- Directed by: Bheemrao Mude
- Produced by: Rajesh Patil
- Starring: Rajesh Shringarpure; Sameer Dharmadhikari; Amruta Patki;
- Cinematography: Nitin Ghag
- Edited by: Santosh Yadav
- Music by: Rohan-Rohan
- Release date: 21 October 2016;
- Country: India
- Language: Marathi

= Kaul Manacha =

Kaul Manacha is an Indian Marathi-language film directed by Bheemrao Mude and produced by Rajesh Patil. The film stars Rajesh Shringarpure, Sameer Dharmadhikari and Amruta Patki. Music by Rohan-Rohan. The film was released on 21 October 2016.

== Synopsis ==
Cinephile school-kid Raj is obsessed with films and his female classmate Ritika; initially, everyone brushes him off, but chaos ensues when his obsessions begin to seep into his real life.

== Cast ==
- Rajesh Shringarpure
- Sameer Dharmadhikari
- Amruta Patki
- Girija Prabhu
- Ashutosh Gaikwad
- Ninand Tambde
- Vijay Chavan
- Jaywant Wadkar
- Kamlesh Sawant
- Shweta Pendse
- Varsha Dandale
- Mausami Tondwalkar
- Vinit Bhonde

== Production ==
===Filming===
Muhurat shot and formal launch was done on 6 November 2015 in Mumbai, India.
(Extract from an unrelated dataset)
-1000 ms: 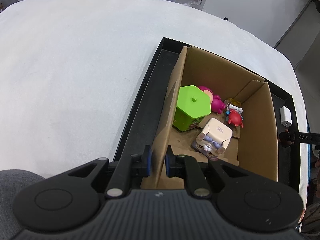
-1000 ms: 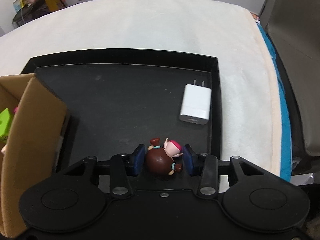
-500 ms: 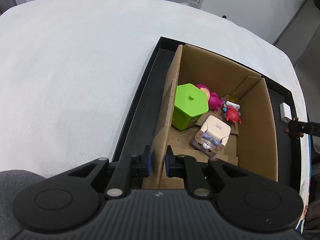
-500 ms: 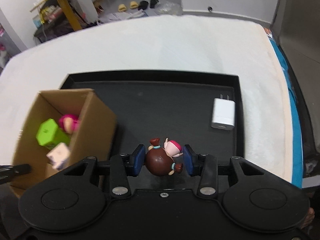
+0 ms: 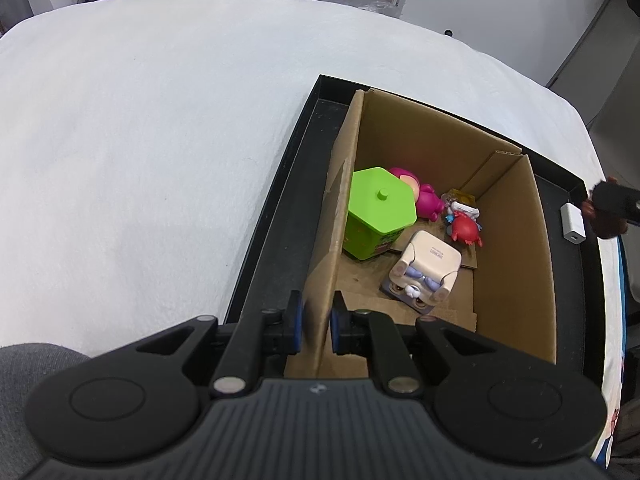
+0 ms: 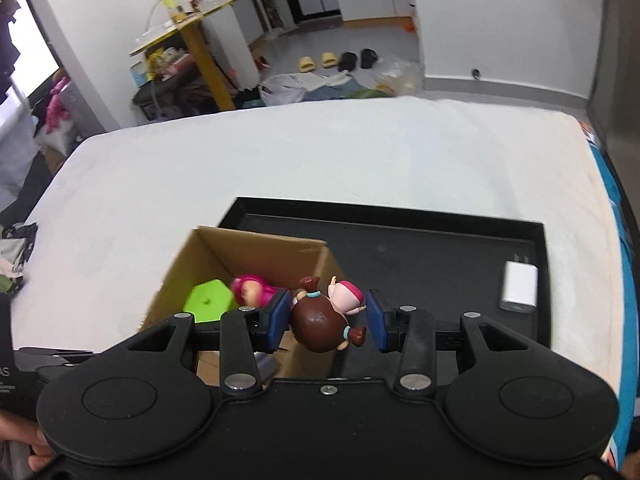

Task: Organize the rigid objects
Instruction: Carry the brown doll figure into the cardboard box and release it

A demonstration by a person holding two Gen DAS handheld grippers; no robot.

Principal photography began that day, as informed by the makers. On 23 February 2016, entire shooting of the film has been wrapped up.

== Soundtrack==

Track listing
| No. | Title | Singer(s) | Length |
|---|---|---|---|
| 1. | "TikTok" | Prajakta Shukre, Rohan Pradhan | 3:42 |
| 2. | "Man Manjiri" | Armaan Malik, Shreya Ghoshal | 4:44 |
| 3. | "Kaul Niyatishi" | Adarsh Shinde | 4:30 |
| Total length: |  |  | 12:16 |

== Reception ==
=== Critical reception ===
Kaul Manacha film received positive reviews from critics. Shalaka Nalawade of The Times of India gave the film a rating of 3.5/5 and wrote "It gives you a social message, but does not come across as preachy, and that’s where its strength lies. A decent entertainer this one". Soumitra Pote of Maharashtra Times gave the film 2.5 stars out of 5 and wrote "This was a topic with a good storyline. If a little more work had been done on the characters, their behavior, it would have felt more relatable". Raju Chinchankar of Lokmat gave the film 2 stars out of 5 and wrote "Had the story received a stronger treatment, its impact would have been heightened". Reshma Raikwar of Loksatta wrote "There are a lot of things that have been gathered in the film, if only a few things that were left out had been caught correctly, this would have been the best film!".